Creative Commons Attribution-Share Alike 3.0 United States

SYNOPSIS: LFS on RAID, dm-crypt, and/or LVM2

This hint explains how to build an LFS system capable of booting most RAID, most
dm-crypt, and most LVM2 setups.  It allows you to use dmraid (most "RAID" add-on
boards), and/or Linux kernel "md" RAID.  It also allows you to encrypt the RAID
array, and use LVM2 on top of the encryption.  The rootfs can then be a logical

Any of these transformations can be omitted, but the transformations must be
layered in this order.  It is worth noting explicitly that this hint does not
cover encrypting a single logical volume (encryption after LVM); it only covers
encrypting the entire PV.

On the host:

- LVM2 userspace tools, if required.
- dmraid, if required.
- mdadm, if required.
- LUKS-capable cryptsetup, if required.
- Also all dependencies of the above packages.

For the LFS system:


- Sources for LVM2 userspace tools (with device-mapper): at least version
  2.02.53.  Note that all the other packages require device-mapper, so you will
  need the LVM2 package even if you don't plan on using LVM. (NOTE: This package is now in BLFS, 
  but the instructions only build the device-mapper part of the package. To build the LVM2 parts of the package, use the instructions in this hint.)

- Patch for LVM2 udev rules, to make them work better with udev in LFS.

- Sources for lfs-initramfs, newest stable version.

Optional (depends on configuration):

- dmraid sources: newest stable version.

- mdadm sources: newest stable version.

- LUKS-capable cryptsetup sources: newest stable version.

  - You will need popt for cryptsetup: latest stable version.

This hint has been tested with LFS 6.5, 6.6, and SVN-20100601, later versions should work too, but they are untested.


0. Preface

Throughout this hint, individual steps are annotated according to which sets of
transformations require them.  [dmr] denotes dmraid; [mdr] denotes md-raid;
[enc] denotes encryption, and [lvm] denotes LVM2.  Multiple transformations per
note are comma-separated.

Steps are grouped according to what portion of the book they apply to.  A note
precedes each group of steps, offset by lots of = characters.

Also note that the only dmraid setup supported is RAID1.  Although dmraid
probably supports RAID0/RAID5 if your particular RAID BIOS does, grub does not.
If grub cannot read the /boot partition, you will not be able to boot.  If you
have another single disk, you can put /boot on that disk, of course.  Most of
this hint should still work in that case, but that setup is untested.

1. [dmr,mdr,enc,lvm] Decide on a disk layout

dmraid arrays are most often composed of full disks.  md RAID can be composed of
either disks, or partitions (but see above: due to grub support, only partitions
are supported here).  dm-crypt can handle any source block device, as can LVM.
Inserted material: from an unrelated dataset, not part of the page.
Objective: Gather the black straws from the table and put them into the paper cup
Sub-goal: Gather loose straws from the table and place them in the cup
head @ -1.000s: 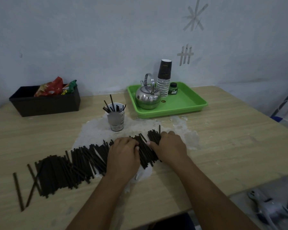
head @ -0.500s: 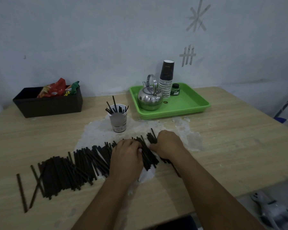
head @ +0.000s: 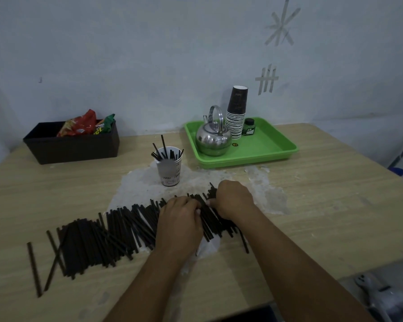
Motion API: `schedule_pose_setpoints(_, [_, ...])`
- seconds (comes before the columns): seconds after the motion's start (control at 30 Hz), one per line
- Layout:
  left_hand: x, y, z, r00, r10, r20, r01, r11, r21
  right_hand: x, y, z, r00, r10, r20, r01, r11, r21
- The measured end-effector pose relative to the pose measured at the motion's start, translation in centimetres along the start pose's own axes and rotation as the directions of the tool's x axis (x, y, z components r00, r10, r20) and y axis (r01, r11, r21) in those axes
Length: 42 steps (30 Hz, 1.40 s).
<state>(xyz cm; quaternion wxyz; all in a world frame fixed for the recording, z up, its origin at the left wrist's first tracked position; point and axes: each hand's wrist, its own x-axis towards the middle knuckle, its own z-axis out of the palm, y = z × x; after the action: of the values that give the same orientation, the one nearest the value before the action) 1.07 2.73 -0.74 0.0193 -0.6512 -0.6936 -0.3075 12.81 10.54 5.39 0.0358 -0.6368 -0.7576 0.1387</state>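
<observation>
Mid-gather, by the look of it: both hands down on the right end of the black straws [head: 116,231], which spread in a long band across the lower left and centre of the frame on the bench [head: 323,205]. Left hand [head: 179,219] palm-down over the pile, fingers curled into the straws; right hand [head: 233,201] just beside it, fingers curled round a small bunch at the band's right edge. Paper cup [head: 170,167] upright just above the hands, centre frame, already carrying a few straws.

Best done by squaring the bunch first: press the two hands toward each other, line the ends up, then lift as one bundle. Probably wise to keep it modest, since loose straws roll and slip easily. Tip the bundle upright over the rim; a light cup could topple if knocked sideways.
</observation>
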Motion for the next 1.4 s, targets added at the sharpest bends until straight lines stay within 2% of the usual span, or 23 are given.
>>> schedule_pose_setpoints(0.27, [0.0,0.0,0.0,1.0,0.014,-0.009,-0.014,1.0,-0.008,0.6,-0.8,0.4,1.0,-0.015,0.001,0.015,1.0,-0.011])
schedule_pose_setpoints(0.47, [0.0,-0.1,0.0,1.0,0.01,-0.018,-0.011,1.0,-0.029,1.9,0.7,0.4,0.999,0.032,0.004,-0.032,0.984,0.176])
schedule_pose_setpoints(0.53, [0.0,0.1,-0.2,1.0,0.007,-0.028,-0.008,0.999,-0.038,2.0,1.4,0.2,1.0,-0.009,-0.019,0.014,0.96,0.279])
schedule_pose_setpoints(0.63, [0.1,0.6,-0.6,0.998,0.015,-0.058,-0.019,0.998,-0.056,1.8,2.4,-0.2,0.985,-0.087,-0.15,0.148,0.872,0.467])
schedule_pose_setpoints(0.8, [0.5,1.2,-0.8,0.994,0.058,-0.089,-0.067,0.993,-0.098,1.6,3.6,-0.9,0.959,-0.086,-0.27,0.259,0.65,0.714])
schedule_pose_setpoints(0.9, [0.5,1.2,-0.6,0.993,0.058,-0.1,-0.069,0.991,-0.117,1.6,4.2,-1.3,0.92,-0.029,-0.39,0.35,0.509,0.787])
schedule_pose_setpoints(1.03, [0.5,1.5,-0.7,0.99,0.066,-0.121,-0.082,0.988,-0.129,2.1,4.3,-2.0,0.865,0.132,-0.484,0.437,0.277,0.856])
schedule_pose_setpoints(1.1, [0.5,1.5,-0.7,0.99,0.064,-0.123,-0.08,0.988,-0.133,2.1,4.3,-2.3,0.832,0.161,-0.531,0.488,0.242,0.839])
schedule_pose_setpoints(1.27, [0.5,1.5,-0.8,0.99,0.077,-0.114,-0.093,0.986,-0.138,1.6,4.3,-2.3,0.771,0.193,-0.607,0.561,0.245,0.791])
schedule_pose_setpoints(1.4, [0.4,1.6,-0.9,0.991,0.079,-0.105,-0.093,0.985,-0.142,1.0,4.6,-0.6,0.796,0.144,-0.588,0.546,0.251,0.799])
  The following steps apply at section 2.2 of the LFS book: "Creating a New
  Partition".  Follow them *instead of* the instructions in that section of the
  book, until the next ==-delimited note.

2. [dmr] Build the array

Build your array according to whatever process your BIOS uses.  This will write
out the RAID signature sector to all involved drives, so that the dmraid program
will be able to find it in the next step.  (This usually must be done inside the
BIOS or option ROM setup, so you'll have to reboot to do it.)  Boot your host

3. [dmr] Bring up the dmraid array

You will need the "dm-mod" kernel module loaded, if it is not already.  To scan
your hard drives and bring up the array, run (as root):

  dmraid -ay

Explanation of argument:

  -ay: Activates all scanned dmraid arrays ("activate yes").

This will create a new device node or symlink (depending on your version of
device-mapper and its configuration) in /dev/mapper named after the ID of your
array.  This name is supposed to be unique.

4. [dmr] Partition the dmraid array

Run your favorite partitioning tool on /dev/mapper/<dmraid array>, as root.  You
will need at least one partition for the following steps, but if you also plan
to use dm-crypt or LVM, you will need two: one for /boot and one for the rest of
the data.

5. [mdr] Bring up md-raid on the host

First set aside a partition for /boot.  You may be able to get away without this
if you use RAID1 and the correct metadata format (to avoid overwriting the first
few sectors of the disk), but this may not work.  The size of this partition can
be as small as a few hundred megabytes; it only has to hold any kernel images
you wish to boot to, the initramfs image for those kernels, and the config files
for grub.  This is usually on the order of 10 megabytes per kernel.

mdadm should load the correct kernel modules for this step.  Ensure the source
partitions you decided on (step 1 above) are correct and present, and as root:

  mdadm --create --metadata=1.2 --homehost="<id string>" --level=<X> \
        --auto=<md|mdp> /dev/sdAB /dev/sdCD /dev/sdXY

Explanation of arguments:

  --create: Create a new array

  --metadata=1.2: Use the newest level metadata.  This is not necessarily
                  required.  All supported options:
    --metadata=1.0: Put the superblock at the end of each device.
    --metadata=1.2: Put the superblock 4K into each device.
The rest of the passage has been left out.